When it was first issued a number of months ago as part of Brainwashed's Handmade series, Dedications to Flea seemed a fascinating curio, a touching tribute created by Windy Weber and Carl Hultgren in remembrance of their deceased German Shepherd-Alaskan Malamute mix Flea. Now reissued in a double-disc kranky package alongside The Dream House, nothing has changed in the Dedications to Flea recording itself. It's still comprised of two tracks, each one approximately nineteen minutes in duration (having made two recordings of Flea during walks, Windy & Carl recorded spontaneously alongside them). Constructed from multiple layers of delicate guitar filigrees, “Ode to a Dog” still exudes its placid, crystalline ambiance and subtly intimates the dog's presence by way of faint scratching noises (the dog's paws shuffling along the sidewalk), and the darker and more drone-like “Sketch for Flea” still couples the dog's prominent panting and barking with stormier guitar blur. Only the coldest heart would be resistant to the project's charm, and all dog owners who likewise have had to bid adieu to their beloved compadres will recognize the heartache the pair describe in their liner notes. Yet while the material is affecting, pairing it with The Dreamhouse lends it an additional air of gravitas it doesn't have on its own.

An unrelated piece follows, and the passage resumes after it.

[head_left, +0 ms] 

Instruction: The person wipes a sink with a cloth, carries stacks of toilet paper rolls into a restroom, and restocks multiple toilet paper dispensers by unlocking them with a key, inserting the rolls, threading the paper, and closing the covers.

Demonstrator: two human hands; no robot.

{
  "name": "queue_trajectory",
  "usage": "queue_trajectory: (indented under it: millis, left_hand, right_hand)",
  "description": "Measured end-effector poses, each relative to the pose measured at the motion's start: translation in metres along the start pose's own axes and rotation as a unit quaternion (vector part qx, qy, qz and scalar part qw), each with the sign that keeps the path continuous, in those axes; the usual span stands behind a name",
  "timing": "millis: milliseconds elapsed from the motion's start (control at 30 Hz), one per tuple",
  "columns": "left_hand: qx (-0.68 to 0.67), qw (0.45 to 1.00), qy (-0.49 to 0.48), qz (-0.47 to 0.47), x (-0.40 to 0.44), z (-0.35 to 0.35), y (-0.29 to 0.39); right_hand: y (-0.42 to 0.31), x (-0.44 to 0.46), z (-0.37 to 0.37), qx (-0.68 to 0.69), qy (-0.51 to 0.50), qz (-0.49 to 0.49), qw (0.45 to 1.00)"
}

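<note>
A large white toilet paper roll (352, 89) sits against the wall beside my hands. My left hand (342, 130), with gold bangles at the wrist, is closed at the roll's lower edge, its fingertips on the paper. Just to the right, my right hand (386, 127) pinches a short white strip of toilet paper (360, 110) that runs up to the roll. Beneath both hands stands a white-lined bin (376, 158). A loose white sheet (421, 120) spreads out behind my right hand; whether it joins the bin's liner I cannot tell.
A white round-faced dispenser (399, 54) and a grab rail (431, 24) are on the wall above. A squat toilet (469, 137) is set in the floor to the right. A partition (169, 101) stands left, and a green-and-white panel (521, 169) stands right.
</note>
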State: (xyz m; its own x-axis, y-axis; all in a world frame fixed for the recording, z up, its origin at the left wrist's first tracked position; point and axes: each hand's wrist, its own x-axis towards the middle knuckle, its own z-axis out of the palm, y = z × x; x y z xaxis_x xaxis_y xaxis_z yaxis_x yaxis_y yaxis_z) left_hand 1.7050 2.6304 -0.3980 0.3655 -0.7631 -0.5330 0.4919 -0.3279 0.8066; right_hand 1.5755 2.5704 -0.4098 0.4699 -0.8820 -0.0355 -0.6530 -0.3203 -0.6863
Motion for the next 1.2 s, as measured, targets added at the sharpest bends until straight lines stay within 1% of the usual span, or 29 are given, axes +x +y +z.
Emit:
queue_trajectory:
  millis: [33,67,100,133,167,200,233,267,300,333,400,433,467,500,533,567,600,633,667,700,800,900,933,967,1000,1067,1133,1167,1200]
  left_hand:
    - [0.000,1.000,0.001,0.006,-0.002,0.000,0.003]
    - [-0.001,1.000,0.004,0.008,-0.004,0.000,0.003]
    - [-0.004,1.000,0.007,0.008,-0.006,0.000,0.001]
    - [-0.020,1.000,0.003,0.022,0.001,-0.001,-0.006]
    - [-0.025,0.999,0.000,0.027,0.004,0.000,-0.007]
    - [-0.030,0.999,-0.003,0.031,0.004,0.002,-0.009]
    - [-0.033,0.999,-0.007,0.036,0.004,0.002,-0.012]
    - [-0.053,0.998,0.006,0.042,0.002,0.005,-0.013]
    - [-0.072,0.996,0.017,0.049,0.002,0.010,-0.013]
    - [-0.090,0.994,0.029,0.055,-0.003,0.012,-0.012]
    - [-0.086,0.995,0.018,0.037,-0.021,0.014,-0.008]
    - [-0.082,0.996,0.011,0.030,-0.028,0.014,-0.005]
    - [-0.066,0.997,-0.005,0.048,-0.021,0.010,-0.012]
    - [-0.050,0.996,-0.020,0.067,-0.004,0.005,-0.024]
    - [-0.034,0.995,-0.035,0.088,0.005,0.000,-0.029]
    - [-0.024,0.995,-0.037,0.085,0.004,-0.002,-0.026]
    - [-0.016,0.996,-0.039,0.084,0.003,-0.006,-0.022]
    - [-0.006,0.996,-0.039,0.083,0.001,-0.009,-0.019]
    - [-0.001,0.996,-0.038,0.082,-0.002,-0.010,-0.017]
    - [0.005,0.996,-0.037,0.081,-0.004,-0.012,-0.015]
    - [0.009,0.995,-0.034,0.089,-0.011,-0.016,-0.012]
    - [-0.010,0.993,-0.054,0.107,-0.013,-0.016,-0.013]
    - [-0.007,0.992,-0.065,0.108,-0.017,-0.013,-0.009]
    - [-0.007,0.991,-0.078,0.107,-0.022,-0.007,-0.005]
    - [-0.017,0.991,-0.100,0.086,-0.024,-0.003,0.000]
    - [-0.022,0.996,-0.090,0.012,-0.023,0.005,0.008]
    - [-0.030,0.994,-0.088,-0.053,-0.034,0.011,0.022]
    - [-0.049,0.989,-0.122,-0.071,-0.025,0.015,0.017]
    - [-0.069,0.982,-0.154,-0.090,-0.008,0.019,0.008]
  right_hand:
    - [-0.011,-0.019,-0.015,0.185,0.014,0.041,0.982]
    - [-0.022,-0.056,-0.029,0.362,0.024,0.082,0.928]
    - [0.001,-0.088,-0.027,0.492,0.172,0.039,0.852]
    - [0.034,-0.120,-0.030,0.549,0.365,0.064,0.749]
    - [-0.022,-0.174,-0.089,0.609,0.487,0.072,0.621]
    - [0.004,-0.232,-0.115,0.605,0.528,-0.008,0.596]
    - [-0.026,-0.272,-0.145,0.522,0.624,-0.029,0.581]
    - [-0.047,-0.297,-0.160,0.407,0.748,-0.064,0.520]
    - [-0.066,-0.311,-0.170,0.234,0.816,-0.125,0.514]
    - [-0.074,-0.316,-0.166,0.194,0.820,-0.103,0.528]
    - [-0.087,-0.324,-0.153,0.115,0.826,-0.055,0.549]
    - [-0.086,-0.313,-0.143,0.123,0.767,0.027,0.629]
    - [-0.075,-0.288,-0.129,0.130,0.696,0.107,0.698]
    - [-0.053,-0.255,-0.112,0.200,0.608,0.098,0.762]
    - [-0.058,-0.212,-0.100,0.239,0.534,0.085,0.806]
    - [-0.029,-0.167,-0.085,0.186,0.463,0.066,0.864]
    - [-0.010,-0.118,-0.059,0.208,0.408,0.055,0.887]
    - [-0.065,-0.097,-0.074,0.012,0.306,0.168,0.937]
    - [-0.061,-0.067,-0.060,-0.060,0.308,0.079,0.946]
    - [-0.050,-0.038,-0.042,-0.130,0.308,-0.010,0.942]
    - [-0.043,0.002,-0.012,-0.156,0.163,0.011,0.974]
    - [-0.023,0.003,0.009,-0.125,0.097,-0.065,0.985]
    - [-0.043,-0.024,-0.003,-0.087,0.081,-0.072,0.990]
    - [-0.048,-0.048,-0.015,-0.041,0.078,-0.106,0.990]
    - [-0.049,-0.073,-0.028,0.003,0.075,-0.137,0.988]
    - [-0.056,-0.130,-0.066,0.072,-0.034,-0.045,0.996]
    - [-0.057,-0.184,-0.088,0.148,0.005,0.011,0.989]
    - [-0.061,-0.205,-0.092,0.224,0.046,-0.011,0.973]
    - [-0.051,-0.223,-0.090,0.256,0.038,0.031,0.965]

Recorded at their home studio in Dearborn, The Dream House (the name inspired by LaMonte Young's NY loft space) similarly consists of two cathartic tracks but in this case it's Weber's mother who is memorialized. After her death in April 2001, the group took a break before recording the disc's pieces, the half-hour meditation “The Eternal Struggle” and the less epic, twelve-minute “I Have Been Waiting to Hear Your Voice.” When the first piece was written during the ‘90s, Weber visualized a rice paddy and imagined the music to “represent the work of a day, of Asian fields of green growing grass and workers in straw hats listening to birds and working their fingers to the bone”; when the duo opened a Terry Riley concert in July 2001 at the Detroit Institute of Arts, Windy & Carl dedicated the performance of “The Eternal Struggle” to her mother. In the recorded version, the soft organ shimmer that acts as a drone center imbues it with a cathedralesque character that's ultimately deepened by the gradual layering of guitars. The blurry mass of oceanic sound drifts peacefully, with delicate peals and strums slowly emerging before being re-absorbed into the pulsating mass until only the organ and tinkling chimes remain. The ebow guitar sound that streams through the mournful “I Have Been Waiting to Hear Your Voice” exudes a blunt-edged nasal tone that will remind many listeners of Robert Fripp. While the four pieces comprising The Dream House/Dedications to Flea share drone qualities, they engender radically different associations during this marvelous recording's eighty-minute span.